What’s happening in the market today? Check out the important market indicators and events of the day!
This article is originally referred from IronFX News.
BoC hikes as expected, CAD jumps
BoC hiked rates by 25 bp as was widely expected yesterday, reaching the +1.50% level.
In the accompanying statement the bank stated that it will take a gradual approach and remain data driven.
Overall, the accompanying statement could be characterized as neutral to hawkish as it contains some optimistic forecasts about inflation and the GDP growth rate.
USD/CAD dropped at the release around 40 pips, however corrected later on and traded on higher grounds.
USD/CAD showed extensive volatility yesterday as it broke the 1.3120 (S2) support line influenced by the BoC interest rate decision and later on rose to break 1.3165 (S1) resistance line (now turned to support) and almost reached the 1.3222 (R1) resistance line later as the USD strengthened.
We could see the pair continue in a sideways motion today however the release of the US inflation data could provide a further boost for the pair.
Should the bulls be in charge we could see the pair breaking the 1.3222 (R1) resistance line and aim for the 1.3285 (R2) resistance hurdle.
On the other hand, should the bears take over we could see the pair breaking the 1.3165 (S1) support line and aim for the 1.3120 (S2) support barrier.
US Dollar remains firm, eyes on inflation data
Amid trade war talk the USD remained strong against its major counterparts.
The bullish mood was also supported by yesterday’s inflation data and the market maybe pricing in today’s CPI release.
Analysts see the case for inflation figures to be strong as oil prices rose near the end of June.
It should also be noted that analysts point out that the continuing US-Sino trade dispute could start undermining the USD.
The USD could continue to strengthen for a couple of days.
USD/JPY yesterday and during today’s Asian morning, broke consecutively the 111.30 (S2) resistance line and the 112.05 (S1) resistance line (now both turned to support) reaching a six month high.
The pair could trade in a sideways movement today, however technically the upward trend-line incepted the 29th of May continues to provide a bullish bias and the release of the US CPI data could boost the USD side.
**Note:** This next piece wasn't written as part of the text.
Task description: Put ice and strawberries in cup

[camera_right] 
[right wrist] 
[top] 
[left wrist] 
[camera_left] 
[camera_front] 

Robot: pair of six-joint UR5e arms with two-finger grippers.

Please be advised that the RSI indicator has surpassed the reading of 70 implying an overcrowded long position in the 4 hour chart.
Should the pair find fresh buying orders along its path we could see it breaking the 112.75 (R1) resistance line and aim for the 113.65 (R2) resistance level.
On the other hand, should the pair come under selling interest we could see it breaking the 112.05 (S1) support line and aim for the 111.30 (S2) support barrier.
In today’s other economic highlights:
In today’s European session, we get Germany’s final HICP rate, France’s final CPI (EU Norm.) rate and Sweden’s CPI rate all for June, as well as Eurozone’s industrial production growth rate for May.
In the American session we get the US inflation data for June and the US initial jobless claims figure.
As for speakers, Philadelphia Fed President Patrick Harker speaks.
Please be advised that Riksbank’s and ECB’s meeting minutes will be released and the EIA monthly report is due out today.